Effect of glucagon-like peptide-1 receptor agonists on adipokine level of nonalcoholic fatty liver disease in rats fed high-fat diet.

BACKGROUND: Nonalcoholic fatty liver disease (NAFLD) is the leading cause of liver disease worldwide, and no effective treatment exists until now. Glucagon-like peptide-1 receptor agonists are becoming the preferred therapeutic option for the management of obesity and are becoming the preferred treatment options for the management of both NAFLD and type 2 diabetes mellitus, but the molecular mechanisms are still unclear.
METHODS: Forty-five healthy male Wistar rats were divided into three groups: normal control, high-fat diet (HFD) group, HFD + liraglutide (100 mg/kg body weight) group. Biochemical parameters and adipokine levels were examined in the serum of rats. In order to judge the degree of steatosis of NAFLD, the magnetic resonance imaging and histopathology of the liver were also studied. RESULTS AND
CONCLUSION: Liraglutide caused a significant decrease in the serum fasting glucose and improved the insulin resistance, dyslipidemia, and liver enzymes. It reduced the adipokine level, and alleviated the histopathology of liver of rats in the steatosis, ballooning, and lobular inflammation when compared to the HFD group. Thus, liraglutide demonstrated amelioration of NAFLD by decreasing the adipokine levels in this animal model and seems to be a promising molecule for the management of NAFLD.

Introduction

Nonalcoholic fatty liver disease (NAFLD) is the most common chronic liver disease worldwide [1], affecting approximately 20–35% of the adult population [2]. NAFLD represents a spectrum of diseases ranging from simple steatosis to nonalcoholic steatohepatitis, which may evolve into hepatic fibrosis, cirrhosis, and eventually hepatic carcinoma [3,4,5]. Its pathogenesis is complex and not yet fully understood; however, accumulating data suggest that several adipokines, particularly adiponectin, leptin, resistin, ghrelin, and visfatin, are involved in the manifestation of the disease [6,7,8]. Among these, resistin and visfatin have been intensively studied. Resistin induces hepatic ischemia–reperfusion injury, whereas adipokines are proinflammatory mediators that have been implicated in hepatic lipogenesis and liver fibrogenesis. Pagano et al. reported that serum resistin levels are correlated with the severity of steatosis, inflammation, and fibrosis in patients with NAFLD [6,7]. In addition, visfatin has proinflammatory properties and is increased in patients with ischemia–reperfusion injury [7]. Visfatin levels have been demonstrated to correlate with the severity of hepatic steatosis and fibrosis [8]. However, several previous studies have shown inconsistent results with respect to visfatin level and its correlation with NAFLD [9,10,11]. Previous published reports were mostly human observational studies.
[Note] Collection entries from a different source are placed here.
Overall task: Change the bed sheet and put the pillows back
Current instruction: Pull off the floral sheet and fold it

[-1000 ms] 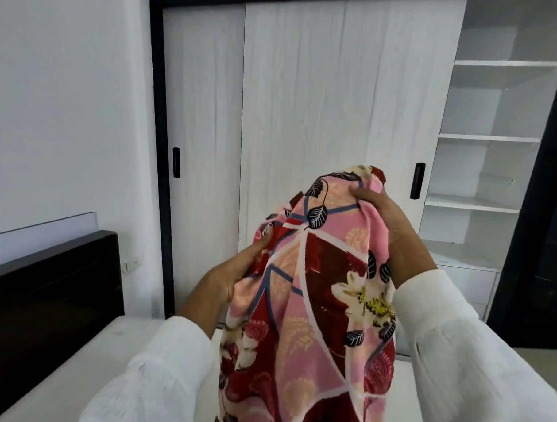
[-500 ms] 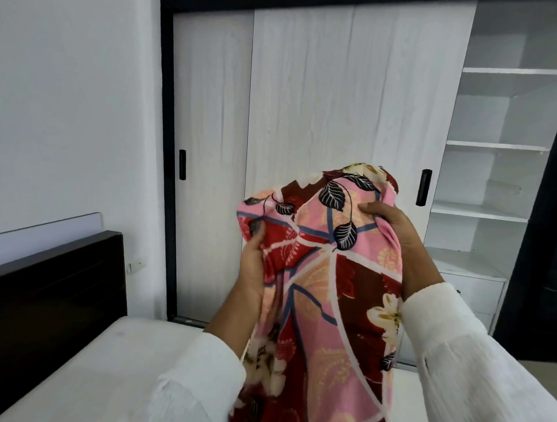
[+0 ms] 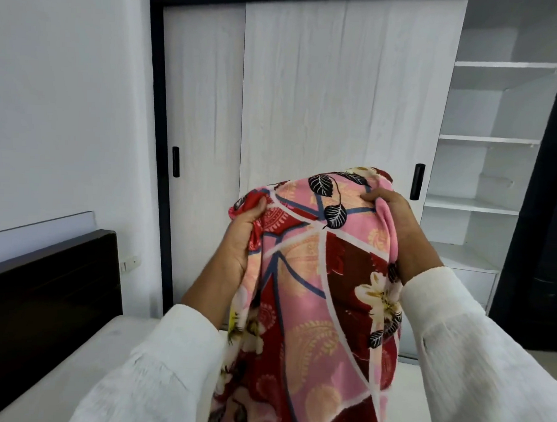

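A pink and red floral bed sheet (image 3: 311,295) hangs bunched in front of me, held up at chest height. My left hand (image 3: 241,238) grips its upper left edge, thumb over the red corner. My right hand (image 3: 394,222) grips the upper right edge, fingers curled into the cloth. The sheet's lower part falls past the bottom of the view. Below it lies the bare white mattress (image 3: 82,361). No pillows are in view.
A dark wooden headboard (image 3: 43,296) stands at the left against a white wall. Straight ahead is a wardrobe with white sliding doors (image 3: 333,101) and black handles. Open white shelves (image 3: 494,140) are at the right, beside a dark opening.
My left hand has climbed up the sheet and moved outward to its upper left corner, spreading the top edge wider. My right hand keeps its grip on the right edge.
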Available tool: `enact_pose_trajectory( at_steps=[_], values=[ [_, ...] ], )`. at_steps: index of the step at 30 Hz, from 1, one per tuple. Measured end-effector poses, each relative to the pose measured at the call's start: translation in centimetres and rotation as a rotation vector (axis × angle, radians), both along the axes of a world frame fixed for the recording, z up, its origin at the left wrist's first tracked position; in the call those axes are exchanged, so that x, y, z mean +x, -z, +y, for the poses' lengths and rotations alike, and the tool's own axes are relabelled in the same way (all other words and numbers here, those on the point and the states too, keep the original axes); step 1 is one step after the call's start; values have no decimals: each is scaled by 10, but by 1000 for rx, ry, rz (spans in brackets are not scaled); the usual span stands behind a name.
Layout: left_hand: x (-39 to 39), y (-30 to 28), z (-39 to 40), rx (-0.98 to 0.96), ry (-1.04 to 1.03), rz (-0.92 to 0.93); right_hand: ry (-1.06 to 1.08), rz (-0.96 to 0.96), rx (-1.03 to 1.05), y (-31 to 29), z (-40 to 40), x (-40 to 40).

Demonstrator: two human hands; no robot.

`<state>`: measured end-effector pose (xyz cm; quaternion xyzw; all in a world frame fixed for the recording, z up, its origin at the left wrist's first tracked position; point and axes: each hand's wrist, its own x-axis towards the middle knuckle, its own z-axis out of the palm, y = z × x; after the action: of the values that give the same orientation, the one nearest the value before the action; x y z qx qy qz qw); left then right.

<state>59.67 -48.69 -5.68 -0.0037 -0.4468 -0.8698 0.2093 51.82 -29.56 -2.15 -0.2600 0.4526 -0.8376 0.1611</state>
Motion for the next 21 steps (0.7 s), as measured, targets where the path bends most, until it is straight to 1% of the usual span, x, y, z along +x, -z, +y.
enact_pose_trajectory(
  at_steps=[3, 5, 7, 8, 9, 10, 11, 12, 13, 14, 15, 17, 18, 21],
  values=[
    [7, -26, -6, -104, -36, -2, 81, 84, 39, -1, 5, -13],
    [9, -41, -8, -196, -47, -59, 177, 139, 109, 0, 3, -23],
    [7, -49, -9, -226, -51, -116, 243, 97, 262, 7, -1, -27],
    [4, -49, -10, -231, -52, -145, 210, 66, 380, 12, -3, -24],
    [2, -47, -9, -240, -43, -171, 124, 32, 485, 18, -3, -22],
    [-1, -43, -8, -252, -32, -194, 17, -6, 527, 25, -2, -22],
    [-3, -38, -7, -255, -20, -211, -79, -37, 495, 31, 0, -22],
    [-5, -34, -8, -244, -6, -221, -126, -67, 403, 37, 1, -25],
    [-6, -31, -9, -219, 16, -222, -128, -85, 302, 40, 2, -26],
    [-6, -29, -10, -195, 35, -218, -83, -78, 239, 42, 2, -28],
    [-6, -29, -13, -189, 53, -217, -38, -71, 223, 43, 0, -29],
    [-6, -31, -22, -233, 40, -259, 2, -44, 277, 44, -4, -30],
    [-6, -31, -29, -275, 0, -313, 11, -43, 326, 46, -5, -32],
    [-9, -23, -57, -473, -91, -579, 48, -92, 464, 54, -6, -47]
  ],
)
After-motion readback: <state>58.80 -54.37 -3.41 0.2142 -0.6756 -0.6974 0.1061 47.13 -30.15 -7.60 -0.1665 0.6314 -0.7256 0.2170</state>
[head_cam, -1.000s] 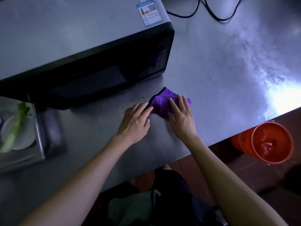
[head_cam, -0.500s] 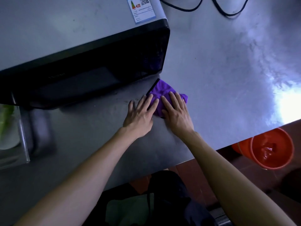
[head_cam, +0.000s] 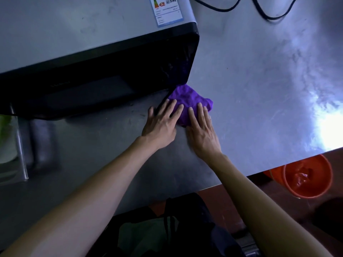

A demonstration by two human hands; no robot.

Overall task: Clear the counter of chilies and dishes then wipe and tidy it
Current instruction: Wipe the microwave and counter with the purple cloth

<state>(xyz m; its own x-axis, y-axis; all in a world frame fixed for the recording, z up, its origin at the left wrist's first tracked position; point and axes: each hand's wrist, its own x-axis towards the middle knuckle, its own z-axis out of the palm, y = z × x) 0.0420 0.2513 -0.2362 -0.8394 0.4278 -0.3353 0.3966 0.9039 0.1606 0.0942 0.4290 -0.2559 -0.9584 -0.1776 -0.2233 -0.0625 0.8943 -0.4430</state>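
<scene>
While both forearms reach up from the bottom of the frame, the left hand point(head_cam: 160, 125) and right hand point(head_cam: 201, 127) lie flat with straight fingers, pressing a purple cloth point(head_cam: 189, 102) onto the steel counter point(head_cam: 259, 89) at the center. Wiping looks to be the step in hand; next, the cloth likely needs sliding along the strip beside the microwave point(head_cam: 92, 71). Crumpled and bunched, it touches the microwave's front corner just above the 2 hands.

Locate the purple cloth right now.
In the head view the purple cloth lies mid-frame on the steel counter, against the microwave's front right corner, pressed flat under the left hand and right hand.
</scene>
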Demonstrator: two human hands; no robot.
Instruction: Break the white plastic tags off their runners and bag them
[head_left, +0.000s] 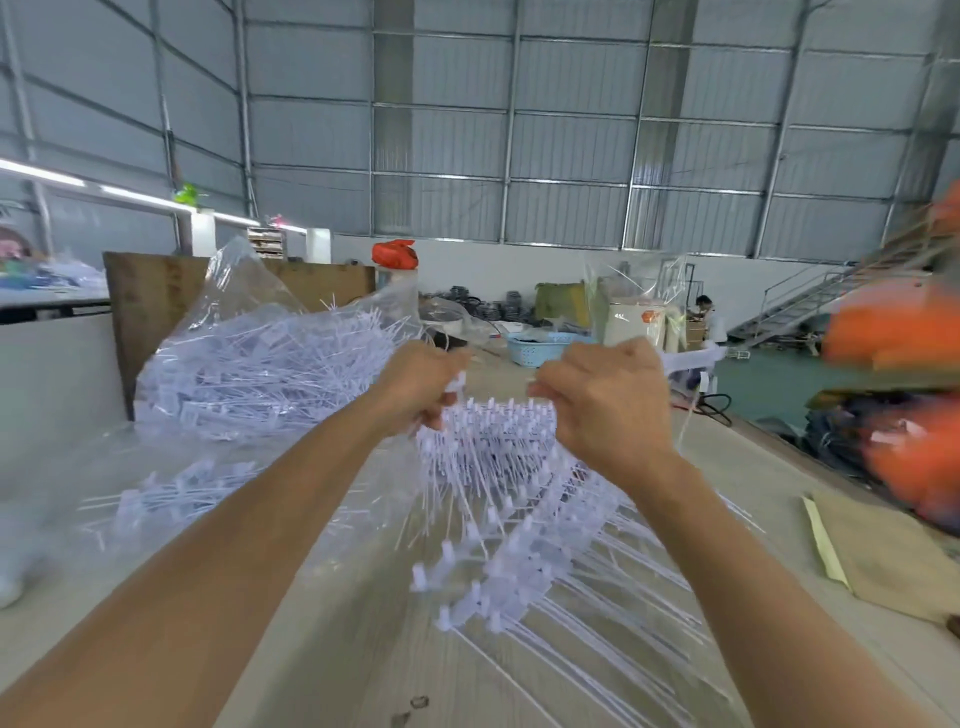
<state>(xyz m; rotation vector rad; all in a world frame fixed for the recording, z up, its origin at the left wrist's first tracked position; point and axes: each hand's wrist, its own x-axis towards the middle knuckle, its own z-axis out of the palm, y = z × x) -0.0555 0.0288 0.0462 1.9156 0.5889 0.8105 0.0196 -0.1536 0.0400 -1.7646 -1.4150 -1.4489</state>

Only limited data exist on the effects of various NAFLD treatment strategies on adipokine levels. Owing to their overall safety and efficacy, glucagon-like peptide-1 receptor agonists (GLP-1RAs) are becoming the preferred therapeutic option for the management of both obesity and type 2 diabetes mellitus (T2DM) [12]. Liraglutide is the most commonly used type of GLP-1RAs. Recent clinical trials have demonstrated that GLP-1RAs could significantly reverse hepatocyte injury and liver inflammation in patients with T2DM and NAFLD [13,14]. However, the effects of GLP-1RAs on NAFLD in obese patients without T2DM are unknown. The precise molecular mechanisms of GLP-1RAs are still unclear. So we inferred that the therapeutic effect of GLP-1RAs on NAFLD was mediated by modulating the adipokine levels.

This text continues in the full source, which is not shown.